26.09.2025 19h05 Rédaction

Le théâtre de la Parfumerie accueille “Mémoire du feu” jusqu’au 19 octobre, une création d’après l’œuvre d’Eduardo Galeano, mise en scène par Patrick Mohr. Un spectacle total, entre récit, musique et participation du public.

Cinq artistes venus de Cuba, du Venezuela et de Suisse font revivre cinq siècles d’histoire de l’Amérique latine. De la cosmogonie des peuples autochtones aux dictatures contemporaines, ce sont 1’295 histoires qui se succèdent, donnant autant de place aux anonymes qu’aux grandes figures. «C’est un travail qui se fait en espagnol, en français, avec de la musique et des projections d’images», résume Patrick Mohr.

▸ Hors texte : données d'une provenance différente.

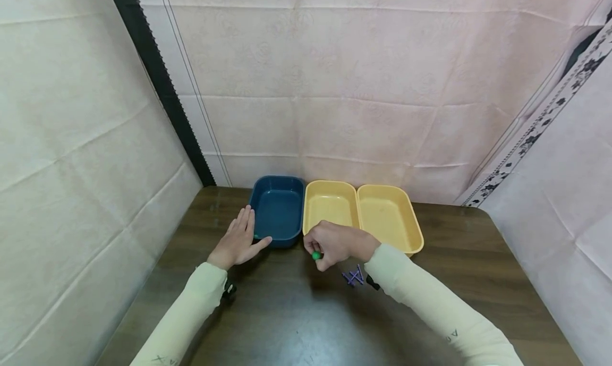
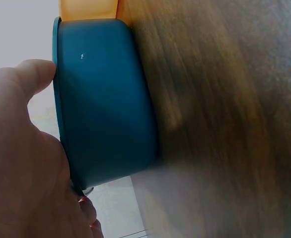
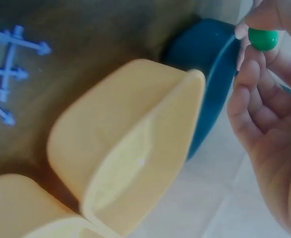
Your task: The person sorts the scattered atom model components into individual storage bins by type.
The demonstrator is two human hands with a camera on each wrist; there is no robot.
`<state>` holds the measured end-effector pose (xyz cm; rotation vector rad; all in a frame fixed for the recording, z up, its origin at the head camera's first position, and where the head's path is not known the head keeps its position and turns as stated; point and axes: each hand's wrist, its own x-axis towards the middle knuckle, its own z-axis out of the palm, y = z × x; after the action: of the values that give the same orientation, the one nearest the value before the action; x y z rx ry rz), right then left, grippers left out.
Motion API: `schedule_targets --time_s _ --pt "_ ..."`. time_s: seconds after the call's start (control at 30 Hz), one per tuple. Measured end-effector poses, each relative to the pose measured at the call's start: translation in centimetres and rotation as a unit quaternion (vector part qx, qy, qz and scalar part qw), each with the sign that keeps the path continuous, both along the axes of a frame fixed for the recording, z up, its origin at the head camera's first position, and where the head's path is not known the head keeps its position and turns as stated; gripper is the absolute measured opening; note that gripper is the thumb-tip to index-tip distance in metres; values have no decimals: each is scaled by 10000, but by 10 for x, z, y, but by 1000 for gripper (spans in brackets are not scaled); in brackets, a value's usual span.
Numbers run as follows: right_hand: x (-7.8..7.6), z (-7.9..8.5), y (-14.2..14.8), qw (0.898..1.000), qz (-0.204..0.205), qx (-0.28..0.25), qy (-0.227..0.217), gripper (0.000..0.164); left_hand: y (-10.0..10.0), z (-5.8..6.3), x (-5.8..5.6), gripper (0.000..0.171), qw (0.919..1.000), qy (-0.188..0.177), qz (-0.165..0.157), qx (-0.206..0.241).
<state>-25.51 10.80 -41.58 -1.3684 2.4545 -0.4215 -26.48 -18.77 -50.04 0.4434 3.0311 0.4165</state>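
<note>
My left hand point(image 1: 237, 242) touches the near left rim of a dark blue plastic bin point(image 1: 279, 206), its fingers extended and thumb spread along the front. The left wrist view shows the thumb against the rim of that blue bin point(image 2: 101, 109). Between the thumb and fingers of my right hand point(image 1: 338, 242) is a small green ball point(image 1: 316, 255), clearly pinched in the right wrist view, where the green ball point(image 3: 263, 39) looks glossy. This hand hovers in front of the left yellow bin point(image 1: 331, 201). A sliver of green point(image 1: 256, 236) shows inside the blue bin, mostly hidden.
A second yellow bin point(image 1: 389, 217) stands at the right end of the row. Several purple sticks with arrow-like ends point(image 3: 9, 62) lie loosely crossed on the wooden table point(image 1: 272, 313), near the right wrist. Pale cloth point(image 1: 363, 90) hangs behind and at both sides.
</note>
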Motion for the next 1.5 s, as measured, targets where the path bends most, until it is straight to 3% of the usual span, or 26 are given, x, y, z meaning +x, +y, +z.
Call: schedule_targets --time_s 0.37,0.6,0.93,1.13,1.5 --pt "-25 25 -16 9992 -205 -31 336 13 1 1 -1 103 10000 -25 -3 -51" --pt "-47 27 -23 9967 -489 -23 640 12 0 -4 -3 102 10000 -69 -20 -36" --pt "-74 16 -37 9947 -689 -175 742 14 0 -1 -2 99 10000 -53 16 34" --pt "-87 1 -47 9931 -712 -336 865 12 1 0 -2 100 10000 -19 4 -7" --pt "-89 -27 -59 9943 -751 -315 684 18 1 1 0 101 10000 -50 22 35"
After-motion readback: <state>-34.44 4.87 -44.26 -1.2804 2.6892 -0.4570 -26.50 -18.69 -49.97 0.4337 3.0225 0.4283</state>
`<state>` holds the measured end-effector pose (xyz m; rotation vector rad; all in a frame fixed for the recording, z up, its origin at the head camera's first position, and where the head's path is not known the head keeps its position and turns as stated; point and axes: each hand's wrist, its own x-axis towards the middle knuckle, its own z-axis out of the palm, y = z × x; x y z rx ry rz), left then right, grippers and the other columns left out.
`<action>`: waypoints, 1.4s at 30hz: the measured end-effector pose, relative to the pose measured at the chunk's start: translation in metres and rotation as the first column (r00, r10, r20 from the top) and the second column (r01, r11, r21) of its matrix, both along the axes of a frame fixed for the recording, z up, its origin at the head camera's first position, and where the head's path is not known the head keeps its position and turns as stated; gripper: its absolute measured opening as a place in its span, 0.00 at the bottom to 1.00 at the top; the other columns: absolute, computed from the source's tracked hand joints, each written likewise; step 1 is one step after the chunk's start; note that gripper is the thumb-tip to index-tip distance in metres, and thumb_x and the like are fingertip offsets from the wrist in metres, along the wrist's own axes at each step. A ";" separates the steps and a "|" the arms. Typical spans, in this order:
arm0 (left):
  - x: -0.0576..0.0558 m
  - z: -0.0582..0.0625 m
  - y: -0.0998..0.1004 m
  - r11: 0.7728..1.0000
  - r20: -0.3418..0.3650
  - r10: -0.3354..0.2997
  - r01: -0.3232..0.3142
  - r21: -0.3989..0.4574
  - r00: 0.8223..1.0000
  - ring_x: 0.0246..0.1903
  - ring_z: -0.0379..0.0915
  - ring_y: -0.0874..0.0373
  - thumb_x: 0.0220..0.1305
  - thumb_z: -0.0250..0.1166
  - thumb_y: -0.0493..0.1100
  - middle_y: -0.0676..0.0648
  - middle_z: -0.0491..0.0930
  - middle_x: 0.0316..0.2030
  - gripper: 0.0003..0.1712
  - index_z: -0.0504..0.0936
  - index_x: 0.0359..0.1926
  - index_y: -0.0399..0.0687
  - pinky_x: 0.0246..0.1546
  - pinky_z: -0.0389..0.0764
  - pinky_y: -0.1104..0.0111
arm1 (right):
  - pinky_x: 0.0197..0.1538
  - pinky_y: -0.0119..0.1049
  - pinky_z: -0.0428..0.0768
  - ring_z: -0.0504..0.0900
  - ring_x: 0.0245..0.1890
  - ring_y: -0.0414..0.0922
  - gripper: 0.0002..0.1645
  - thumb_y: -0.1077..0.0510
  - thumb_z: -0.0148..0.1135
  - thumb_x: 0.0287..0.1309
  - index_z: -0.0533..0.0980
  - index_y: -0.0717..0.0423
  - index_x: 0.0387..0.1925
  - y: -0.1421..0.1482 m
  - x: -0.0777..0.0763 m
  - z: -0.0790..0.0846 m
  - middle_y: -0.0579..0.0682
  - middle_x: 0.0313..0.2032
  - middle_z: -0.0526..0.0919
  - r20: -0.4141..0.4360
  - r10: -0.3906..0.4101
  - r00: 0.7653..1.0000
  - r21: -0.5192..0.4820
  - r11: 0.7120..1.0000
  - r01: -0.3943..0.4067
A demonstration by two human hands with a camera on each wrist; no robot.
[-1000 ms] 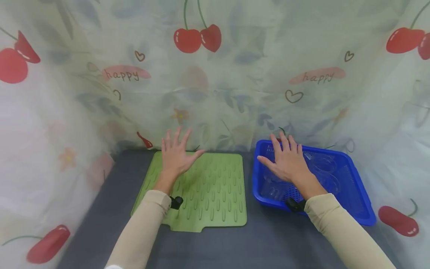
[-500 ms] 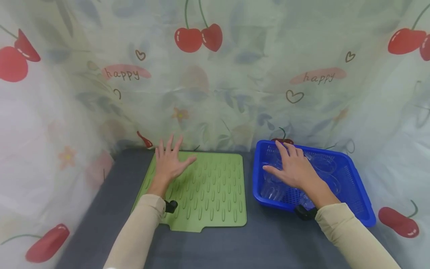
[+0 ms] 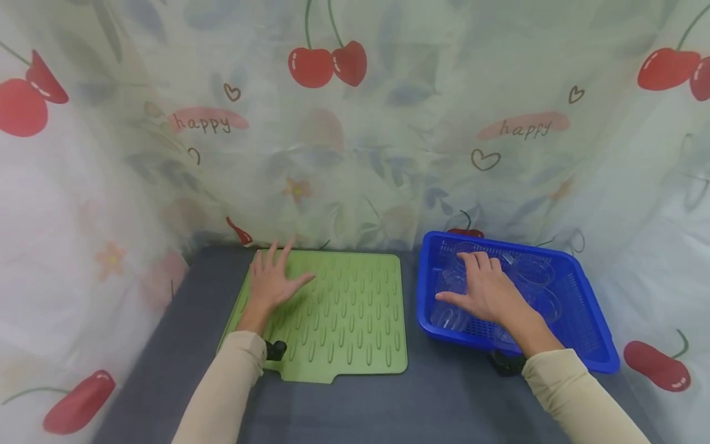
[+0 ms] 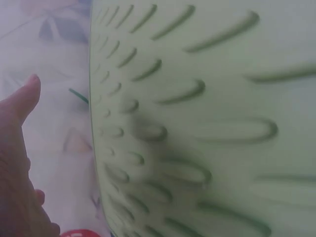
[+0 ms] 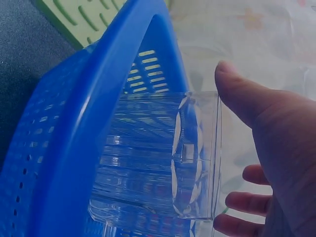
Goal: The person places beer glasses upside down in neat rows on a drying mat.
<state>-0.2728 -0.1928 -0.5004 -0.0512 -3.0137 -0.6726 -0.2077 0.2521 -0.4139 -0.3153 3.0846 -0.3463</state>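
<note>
My left hand (image 3: 272, 285), fingers spread, is over the left part of a green ridged mat (image 3: 355, 327) and holds nothing. In the left wrist view its thumb stands apart from the ridges. My right hand (image 3: 490, 290) hovers over a blue perforated plastic basket (image 3: 423, 290), thumb held away from the slightly bent fingers. Inside the basket are several clear drinking glasses (image 3: 450, 317). The right wrist view shows one clear glass (image 5: 148, 163) with a faceted band near its end, close to the thumb and fingertips. Part of the basket lies hidden behind my right hand.
A dark grey tabletop (image 3: 355, 410) carries the mat and the basket side by side, a narrow strip between them. A pale sheet (image 3: 388, 179) printed with cherries and leaves hangs behind and along both sides. Each wrist wears a black camera (image 3: 275, 350).
Both hands have come down and back toward the body, the left also shifting leftward and the right a little rightward. The right fingers have bent slightly. Basket and mat stay put.
</note>
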 end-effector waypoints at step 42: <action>0.022 -0.058 -0.063 0.993 0.189 0.021 -0.043 0.112 0.982 0.78 0.25 0.25 0.56 0.65 0.77 0.33 0.36 0.81 0.65 0.48 0.82 0.52 0.75 0.33 0.31 | 0.55 0.67 0.77 0.67 0.62 0.67 0.57 0.26 0.69 0.53 0.64 0.58 0.71 -0.003 0.012 -0.016 0.65 0.59 0.68 0.056 0.003 0.998 -0.072 0.997 0.001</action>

Le public est installé dans des hamacs, en cercle autour des comédiens. Chacun est invité à lire des textes, chanter ou même danser sur scène. L’expérience se veut immersive, loin du théâtre frontal classique. «On est ensemble pour réfléchir à cette histoire de l’Amérique latine, qui nous renvoie à notre histoire actuelle», ajoute Patrick Mohr. La musique occupe une place centrale, portée par Roly Berrio, représentant de la nueva trova cubana, et par des artistes tels qu’Amanda Cepero, Victor Cova Correa et Denis Favrichon.

Poésie et engagement se croisent dans cette fresque vivante. Entre contes, récits de vie et moments historiques, “Mémoire du feu” entend questionner la mémoire collective et l’actualité. «Je viens d’un type de théâtre engagé. Mais il nous faut pas que l’engagement soit didactique et ennuyeux. Il faut qu’on puisse à la fois porter des paroles fortes, mais d’une manière qui soit agréable, pas donneuse de leçons», conclut Patrick Mohr.